Exercise brief: The lines to copy are those with "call" in them. Pull each one from the entries below.

Top of Records supplied

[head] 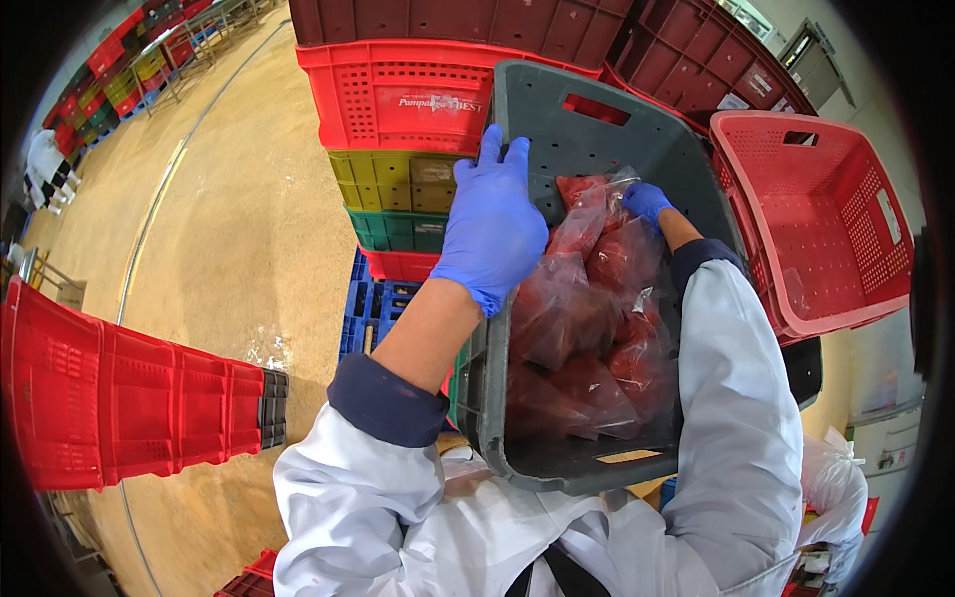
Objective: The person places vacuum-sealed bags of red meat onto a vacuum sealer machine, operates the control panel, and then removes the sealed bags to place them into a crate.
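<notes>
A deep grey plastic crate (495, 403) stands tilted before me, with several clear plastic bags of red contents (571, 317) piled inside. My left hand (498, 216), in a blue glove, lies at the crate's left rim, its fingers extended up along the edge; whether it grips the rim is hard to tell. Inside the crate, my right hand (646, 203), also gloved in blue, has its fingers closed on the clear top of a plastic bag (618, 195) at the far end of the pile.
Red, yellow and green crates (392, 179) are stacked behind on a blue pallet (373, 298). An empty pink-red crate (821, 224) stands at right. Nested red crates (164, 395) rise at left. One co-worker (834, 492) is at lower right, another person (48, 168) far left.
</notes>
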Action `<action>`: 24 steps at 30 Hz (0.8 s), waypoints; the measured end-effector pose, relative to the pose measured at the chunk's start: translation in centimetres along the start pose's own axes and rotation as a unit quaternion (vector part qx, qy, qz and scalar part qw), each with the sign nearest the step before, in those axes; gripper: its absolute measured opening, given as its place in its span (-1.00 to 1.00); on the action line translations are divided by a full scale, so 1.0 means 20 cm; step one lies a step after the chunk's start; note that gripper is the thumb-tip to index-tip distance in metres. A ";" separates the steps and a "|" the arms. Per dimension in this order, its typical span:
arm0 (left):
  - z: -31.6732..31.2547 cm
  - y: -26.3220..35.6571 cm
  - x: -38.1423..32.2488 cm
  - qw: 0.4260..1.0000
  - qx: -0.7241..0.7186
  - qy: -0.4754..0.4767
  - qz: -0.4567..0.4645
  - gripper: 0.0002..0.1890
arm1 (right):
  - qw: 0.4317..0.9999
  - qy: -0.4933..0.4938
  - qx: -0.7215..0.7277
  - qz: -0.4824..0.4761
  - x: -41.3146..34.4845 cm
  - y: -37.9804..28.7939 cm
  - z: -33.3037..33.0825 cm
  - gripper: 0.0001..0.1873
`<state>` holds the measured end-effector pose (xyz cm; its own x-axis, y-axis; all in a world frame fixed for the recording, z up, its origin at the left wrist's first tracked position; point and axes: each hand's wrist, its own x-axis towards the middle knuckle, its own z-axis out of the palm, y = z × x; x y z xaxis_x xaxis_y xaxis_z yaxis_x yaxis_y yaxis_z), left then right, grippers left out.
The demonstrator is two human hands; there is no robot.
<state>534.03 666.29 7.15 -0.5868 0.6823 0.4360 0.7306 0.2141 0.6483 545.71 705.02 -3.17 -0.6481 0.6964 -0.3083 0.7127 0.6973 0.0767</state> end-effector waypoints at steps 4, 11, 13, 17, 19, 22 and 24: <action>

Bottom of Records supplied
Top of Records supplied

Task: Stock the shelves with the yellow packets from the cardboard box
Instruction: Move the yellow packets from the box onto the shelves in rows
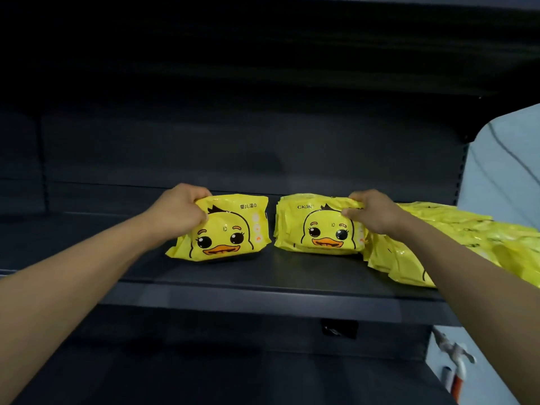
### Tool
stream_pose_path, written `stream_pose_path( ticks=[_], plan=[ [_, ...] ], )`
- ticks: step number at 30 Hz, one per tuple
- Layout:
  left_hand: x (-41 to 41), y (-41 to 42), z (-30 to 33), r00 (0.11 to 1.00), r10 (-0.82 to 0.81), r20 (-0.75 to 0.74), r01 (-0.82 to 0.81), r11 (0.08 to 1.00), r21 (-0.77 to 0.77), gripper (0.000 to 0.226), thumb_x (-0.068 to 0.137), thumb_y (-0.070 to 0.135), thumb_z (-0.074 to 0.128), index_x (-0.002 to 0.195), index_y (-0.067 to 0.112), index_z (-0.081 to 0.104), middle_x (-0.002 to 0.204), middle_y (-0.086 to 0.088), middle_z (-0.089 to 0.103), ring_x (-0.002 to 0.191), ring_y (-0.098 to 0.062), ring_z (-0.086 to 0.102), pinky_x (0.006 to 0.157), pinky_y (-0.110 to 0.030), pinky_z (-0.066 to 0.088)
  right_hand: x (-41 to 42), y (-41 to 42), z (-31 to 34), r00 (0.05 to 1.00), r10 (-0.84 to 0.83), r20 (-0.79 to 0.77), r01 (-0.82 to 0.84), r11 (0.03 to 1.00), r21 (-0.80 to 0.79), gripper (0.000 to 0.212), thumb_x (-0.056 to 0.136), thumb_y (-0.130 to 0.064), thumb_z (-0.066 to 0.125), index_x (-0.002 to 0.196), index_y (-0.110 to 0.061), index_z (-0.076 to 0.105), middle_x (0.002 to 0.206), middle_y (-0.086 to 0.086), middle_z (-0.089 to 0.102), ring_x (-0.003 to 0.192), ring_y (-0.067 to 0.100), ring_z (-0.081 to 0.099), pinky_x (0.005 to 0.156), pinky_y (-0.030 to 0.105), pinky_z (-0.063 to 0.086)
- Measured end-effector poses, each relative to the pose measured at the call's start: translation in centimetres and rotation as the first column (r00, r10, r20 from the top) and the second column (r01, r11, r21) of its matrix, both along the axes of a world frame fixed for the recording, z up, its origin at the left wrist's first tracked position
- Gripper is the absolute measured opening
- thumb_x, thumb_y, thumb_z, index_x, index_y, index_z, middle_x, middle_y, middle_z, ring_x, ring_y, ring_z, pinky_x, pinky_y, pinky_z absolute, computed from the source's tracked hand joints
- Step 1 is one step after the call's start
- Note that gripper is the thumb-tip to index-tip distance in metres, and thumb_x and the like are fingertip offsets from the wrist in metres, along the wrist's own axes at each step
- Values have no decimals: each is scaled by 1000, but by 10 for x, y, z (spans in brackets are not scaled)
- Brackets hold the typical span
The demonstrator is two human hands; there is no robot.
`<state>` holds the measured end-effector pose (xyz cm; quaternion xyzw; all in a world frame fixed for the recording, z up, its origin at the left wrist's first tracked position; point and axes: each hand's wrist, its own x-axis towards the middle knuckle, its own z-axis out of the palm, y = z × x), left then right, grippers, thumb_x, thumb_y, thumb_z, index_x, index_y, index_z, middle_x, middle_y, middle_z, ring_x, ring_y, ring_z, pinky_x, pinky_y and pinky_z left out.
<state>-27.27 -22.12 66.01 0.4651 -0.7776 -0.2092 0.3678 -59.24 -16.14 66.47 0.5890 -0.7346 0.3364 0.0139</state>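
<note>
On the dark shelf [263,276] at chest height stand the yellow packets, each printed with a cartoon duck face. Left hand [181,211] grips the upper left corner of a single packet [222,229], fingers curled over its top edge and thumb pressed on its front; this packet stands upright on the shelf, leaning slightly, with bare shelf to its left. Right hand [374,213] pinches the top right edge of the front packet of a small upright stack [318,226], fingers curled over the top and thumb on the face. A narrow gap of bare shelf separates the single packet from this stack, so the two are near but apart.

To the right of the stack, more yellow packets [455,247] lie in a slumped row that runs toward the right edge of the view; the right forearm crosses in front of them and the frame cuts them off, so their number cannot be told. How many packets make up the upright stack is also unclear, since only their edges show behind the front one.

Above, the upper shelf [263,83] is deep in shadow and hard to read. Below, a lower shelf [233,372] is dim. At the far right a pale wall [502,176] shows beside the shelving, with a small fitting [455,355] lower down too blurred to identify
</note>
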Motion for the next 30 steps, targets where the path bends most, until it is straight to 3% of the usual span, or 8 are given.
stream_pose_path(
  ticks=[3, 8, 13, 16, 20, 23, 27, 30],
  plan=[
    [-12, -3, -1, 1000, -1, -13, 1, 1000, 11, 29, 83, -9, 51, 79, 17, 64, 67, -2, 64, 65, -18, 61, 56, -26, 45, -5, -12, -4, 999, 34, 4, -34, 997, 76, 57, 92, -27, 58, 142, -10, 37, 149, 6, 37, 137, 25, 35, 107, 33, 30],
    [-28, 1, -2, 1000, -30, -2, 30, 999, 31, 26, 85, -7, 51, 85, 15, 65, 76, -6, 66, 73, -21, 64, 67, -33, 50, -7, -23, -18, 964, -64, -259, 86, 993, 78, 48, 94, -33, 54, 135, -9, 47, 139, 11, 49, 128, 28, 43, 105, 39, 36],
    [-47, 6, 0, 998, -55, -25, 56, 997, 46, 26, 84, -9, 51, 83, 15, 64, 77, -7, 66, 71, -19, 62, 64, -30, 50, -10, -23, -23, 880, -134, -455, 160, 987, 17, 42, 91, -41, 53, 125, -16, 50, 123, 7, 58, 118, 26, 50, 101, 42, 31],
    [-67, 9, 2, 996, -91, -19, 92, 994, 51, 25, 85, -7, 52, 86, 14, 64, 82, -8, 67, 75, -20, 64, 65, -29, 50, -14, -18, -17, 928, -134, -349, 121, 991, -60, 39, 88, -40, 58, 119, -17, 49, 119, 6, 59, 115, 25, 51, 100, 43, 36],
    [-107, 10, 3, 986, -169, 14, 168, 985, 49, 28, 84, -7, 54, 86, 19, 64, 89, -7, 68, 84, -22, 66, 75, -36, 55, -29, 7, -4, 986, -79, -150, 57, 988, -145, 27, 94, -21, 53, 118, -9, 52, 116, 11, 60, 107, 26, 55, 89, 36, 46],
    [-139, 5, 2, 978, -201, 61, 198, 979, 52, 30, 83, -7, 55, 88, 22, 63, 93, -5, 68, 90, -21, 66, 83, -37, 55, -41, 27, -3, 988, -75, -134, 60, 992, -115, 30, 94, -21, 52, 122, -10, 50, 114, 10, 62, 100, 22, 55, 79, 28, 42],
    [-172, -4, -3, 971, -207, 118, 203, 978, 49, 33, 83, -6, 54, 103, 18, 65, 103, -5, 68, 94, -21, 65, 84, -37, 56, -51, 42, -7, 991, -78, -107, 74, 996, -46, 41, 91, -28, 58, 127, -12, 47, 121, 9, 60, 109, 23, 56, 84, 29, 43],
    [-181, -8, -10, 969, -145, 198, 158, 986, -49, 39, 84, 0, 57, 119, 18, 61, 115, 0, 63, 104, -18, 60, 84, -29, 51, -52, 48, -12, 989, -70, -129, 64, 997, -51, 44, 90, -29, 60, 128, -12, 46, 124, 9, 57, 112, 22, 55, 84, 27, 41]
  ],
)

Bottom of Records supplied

Written response:
- Measured end-effector poses, each relative to the pose measured at the call's start: translation in centimetres and rotation as the first column (r00, r10, r20 from the top) and the second column (r01, r11, r21) of its matrix, both along the axes of a world frame fixed for the recording, z up, its origin at the left wrist's first tracked position
- Step 1 is one step after the call's start

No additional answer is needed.